The behavior of the Green function for arguments smaller than $r_{\min }$ can be determined from the Dyson equation

$G\left(\mathbf{r},{\mathbf{r}}^{\prime };k\right)=g\left(\mathbf{r},{\mathbf{r}}^{\prime };k\right)+{\displaystyle \int }\mathrm{d}{\mathbf{r}}^{″}g\left(\mathbf{r},{\mathbf{r}}^{″};k\right)V\left({\mathbf{r}}^{″}\right)G\left({\mathbf{r}}^{″},{\mathbf{r}}^{\prime };k\right).(\mathrm{A12})$

by using Eq. 36 for $G\left(\mathbf{r},{\mathbf{r}}^{\prime };k\right)$ and the corresponding result

$g\left(\mathbf{r},{\mathbf{r}}^{\prime };k\right)={\displaystyle \sum _L}{Y}_L\left(\widehat{\mathbf{r}}\right)Y_L\left({\widehat{\mathbf{r}}}^{\prime }\right)g_l\left(r,r^{\prime };k\right)(\mathrm{A13})$

for $g\left(\mathbf{r},{\mathbf{r}}^{\prime };k\right)$. This leads to

$\begin{array}{cc}\hfill {\displaystyle \sum _{L{L}^{\prime }}}{Y}_L\left(\widehat{\mathbf{r}}\right)Y_{L^{\prime }}\left({\widehat{\mathbf{r}}}^{\prime }\right)G_{L{L}^{\prime }}\left(r,r^{\prime };k\right)& ={\displaystyle \sum _L}{Y}_L\left(\widehat{\mathbf{r}}\right)Y_L\left({\widehat{\mathbf{r}}}^{\prime }\right)g_l\left(r,r^{\prime };k\right)\hfill \\ \hfill & +{\displaystyle \sum _{L{L}^{\prime }{L}^{″}}}{{\displaystyle \int }}_{r_{\mathrm{m}\mathrm{i}\mathrm{n}}}^{r_{\mathrm{m}\mathrm{a}\mathrm{x}}}\mathrm{d}{r}^{″}{r}^{″2}{Y}_L\left(\widehat{\mathbf{r}}\right)g_l\left(r,r^{″};k\right)V_{L{L}^{″}}\left(r^{″}\right)G_{L^{″}{L}^{\prime }}\left(r^{″},r^{\prime };k\right)Y_{L^{\prime }}\left({\widehat{\mathbf{r}}}^{\prime }\right)\hfill \end{array}(\mathrm{A14})$

where the integration over the angles was done by using the definition Eq. 4 for the potential matrix elements.
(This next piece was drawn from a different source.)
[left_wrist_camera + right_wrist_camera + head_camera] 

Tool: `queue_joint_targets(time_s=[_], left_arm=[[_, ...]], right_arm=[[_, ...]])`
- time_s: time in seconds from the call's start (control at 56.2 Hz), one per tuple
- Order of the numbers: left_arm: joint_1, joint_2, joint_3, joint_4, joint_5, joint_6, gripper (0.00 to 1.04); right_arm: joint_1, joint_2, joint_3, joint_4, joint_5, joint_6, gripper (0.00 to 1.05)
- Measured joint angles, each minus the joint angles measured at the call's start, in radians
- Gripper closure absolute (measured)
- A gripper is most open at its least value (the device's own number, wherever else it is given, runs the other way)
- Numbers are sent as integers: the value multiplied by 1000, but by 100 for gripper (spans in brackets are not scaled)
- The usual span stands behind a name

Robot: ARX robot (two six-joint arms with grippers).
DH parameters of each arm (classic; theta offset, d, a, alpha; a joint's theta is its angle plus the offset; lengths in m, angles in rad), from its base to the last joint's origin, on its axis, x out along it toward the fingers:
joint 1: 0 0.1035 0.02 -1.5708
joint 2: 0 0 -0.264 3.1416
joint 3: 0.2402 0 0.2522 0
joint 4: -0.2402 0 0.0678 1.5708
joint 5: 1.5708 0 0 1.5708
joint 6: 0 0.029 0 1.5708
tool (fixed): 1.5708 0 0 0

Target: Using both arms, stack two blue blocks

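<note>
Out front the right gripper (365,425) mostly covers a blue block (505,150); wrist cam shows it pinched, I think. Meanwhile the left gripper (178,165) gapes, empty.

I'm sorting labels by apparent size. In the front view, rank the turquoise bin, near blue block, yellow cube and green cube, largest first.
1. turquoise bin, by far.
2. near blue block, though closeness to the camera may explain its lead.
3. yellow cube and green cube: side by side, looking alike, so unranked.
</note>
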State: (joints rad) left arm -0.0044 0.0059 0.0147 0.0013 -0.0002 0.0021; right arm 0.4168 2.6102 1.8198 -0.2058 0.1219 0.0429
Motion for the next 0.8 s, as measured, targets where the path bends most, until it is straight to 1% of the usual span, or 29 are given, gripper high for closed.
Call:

With the orthogonality of the spherical harmonics the angular coordinates in Eq. A14 can be eliminated, which yields

$G_{L{L}^{\prime }}\left(r,r^{\prime };k\right)=g_l\left(r,r^{\prime };k\right){\delta }_{L{L}^{\prime }}+{{\displaystyle \int }}_{r_{\mathrm{m}\mathrm{i}\mathrm{n}}}^{r_{\mathrm{m}\mathrm{a}\mathrm{x}}}\mathrm{d}{r}^{″}{r}^{″2}{g}_l\left(r,r^{″};k\right){\displaystyle \sum _{L^{″}}}{V}_{L{L}^{″}}\left(r^{″}\right)G_{L^{″}{L}^{\prime }}\left(r^{″},r^{\prime };k\right)(\mathrm{A15})$

For $r\le r^{\prime }\le r_{\min }$, the use of Eq. 6 and Eq. 37 leads to

$\begin{array}{cc}\hfill G_{L{L}^{\prime }}\left(r,r^{\prime };k\right)=& -\mathrm{i}k{j}_l\left(kr\right)h_l^{\left(1\right)}\left(k{r}^{\prime }\right){\delta }_{L{L}^{\prime }}\hfill \\ \hfill & -\mathrm{i}k{j}_l\left(kr\right){\displaystyle \sum _{L^{″}L‴}}{R}_{L^{\prime }L‴}\left(r^{\prime };k\right){{\displaystyle \int }}_{r_{\mathrm{m}\mathrm{i}\mathrm{n}}}^{r_{\mathrm{m}\mathrm{a}\mathrm{x}}}\mathrm{d}{r}^{″}{r}^{″2}{h}_l^{\left(1\right)}\left(k{r}^{″}\right)\times V_{L{L}^{″}}\left(r^{″}\right)S_{L^{″}L‴}\left(r^{″};k\right)\hfill \end{array}(\mathrm{A16})$

By using Eq. 13 the final result is given by

$G_{L{L}^{\prime }}\left(r,r^{\prime };k\right)=-\mathrm{i}k{j}_l\left(kr\right)h_l^{\left(1\right)}\left(k{r}^{\prime }\right){\delta }_{L{L}^{\prime }}-\mathrm{i}k{j}_l\left(kr\right){\displaystyle \sum _{L‴}}{R}_{L^{\prime }L‴}\left(r^{\prime };k\right)C_{LL‴}\left(r_{\mathrm{m}\mathrm{i}\mathrm{n}};k\right)(\mathrm{A17})$

Here the only divergent expression is the first term.